■ Problem requirements
Only lines holding "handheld" are wanted; copy each of them from the records below.

═══ Records for this task ═══

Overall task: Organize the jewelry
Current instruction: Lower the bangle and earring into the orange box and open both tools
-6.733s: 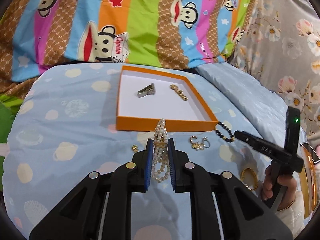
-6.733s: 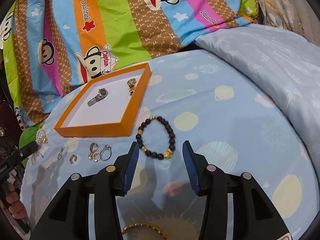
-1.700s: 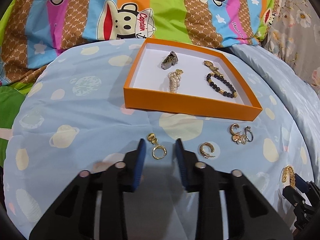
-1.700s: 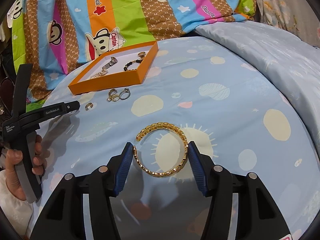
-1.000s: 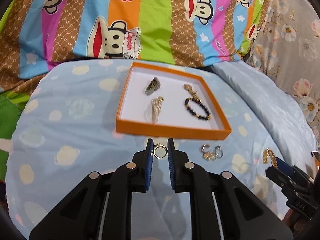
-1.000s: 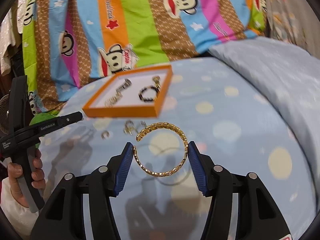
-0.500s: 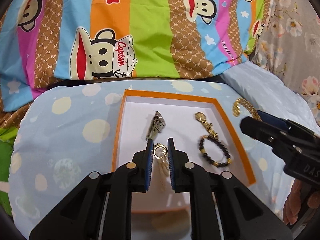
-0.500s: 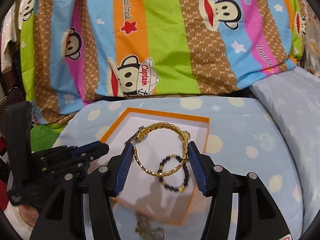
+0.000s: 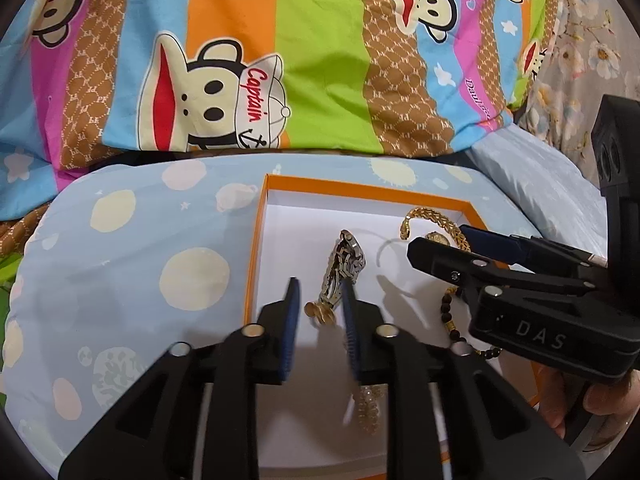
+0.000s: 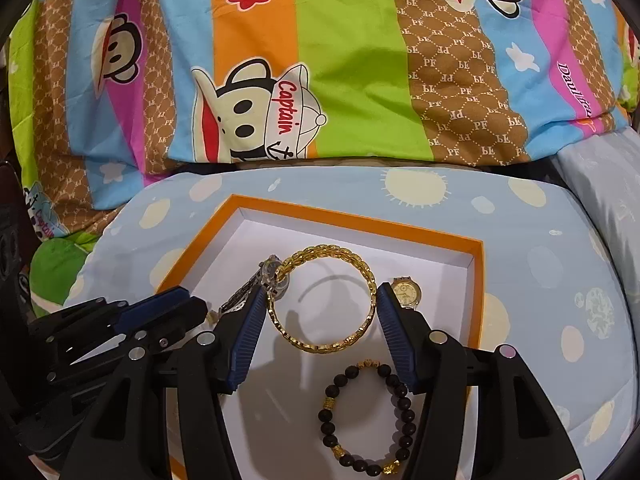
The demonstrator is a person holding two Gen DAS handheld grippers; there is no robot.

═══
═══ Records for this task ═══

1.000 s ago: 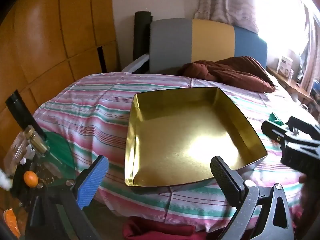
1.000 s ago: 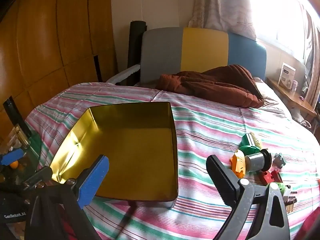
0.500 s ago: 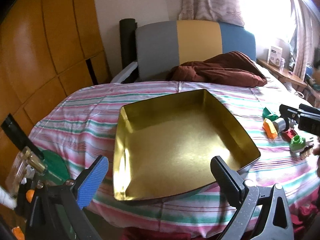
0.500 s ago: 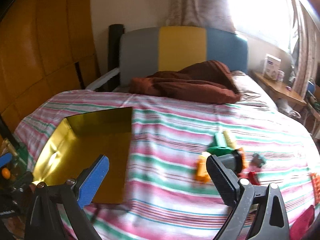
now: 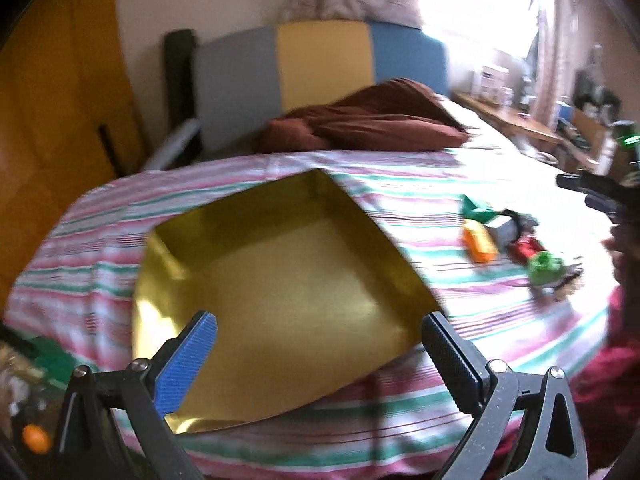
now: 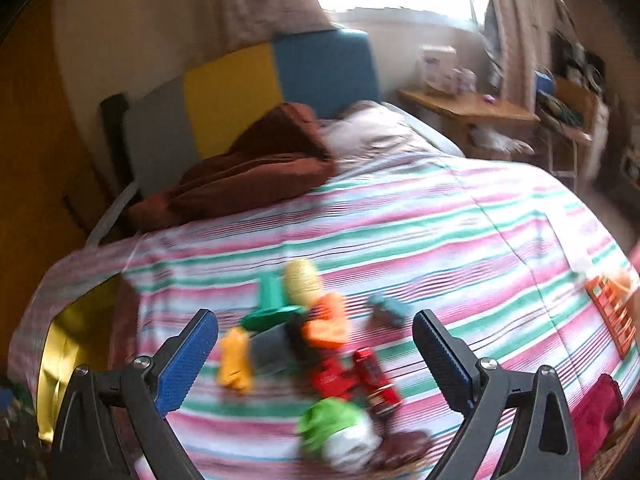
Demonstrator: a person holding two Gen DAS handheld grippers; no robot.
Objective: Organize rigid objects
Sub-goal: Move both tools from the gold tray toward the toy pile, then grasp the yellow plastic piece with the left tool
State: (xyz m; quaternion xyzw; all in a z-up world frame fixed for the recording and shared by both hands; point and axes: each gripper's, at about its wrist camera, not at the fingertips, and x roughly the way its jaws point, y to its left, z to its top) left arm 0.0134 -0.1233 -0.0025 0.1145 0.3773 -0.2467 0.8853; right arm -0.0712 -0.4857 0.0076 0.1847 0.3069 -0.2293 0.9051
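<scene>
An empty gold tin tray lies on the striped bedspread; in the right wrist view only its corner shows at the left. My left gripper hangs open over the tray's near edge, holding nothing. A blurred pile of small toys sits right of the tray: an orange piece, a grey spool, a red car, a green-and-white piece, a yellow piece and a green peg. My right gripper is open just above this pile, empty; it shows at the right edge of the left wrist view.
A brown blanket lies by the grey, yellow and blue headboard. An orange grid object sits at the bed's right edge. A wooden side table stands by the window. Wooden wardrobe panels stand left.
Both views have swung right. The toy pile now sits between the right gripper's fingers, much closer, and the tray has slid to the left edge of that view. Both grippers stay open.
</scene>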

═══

■ Answer for this exercise
The demonstrator is a person holding two Gen DAS handheld grippers; there is no robot.
Demonstrator: a person holding two Gen DAS handheld grippers; no robot.

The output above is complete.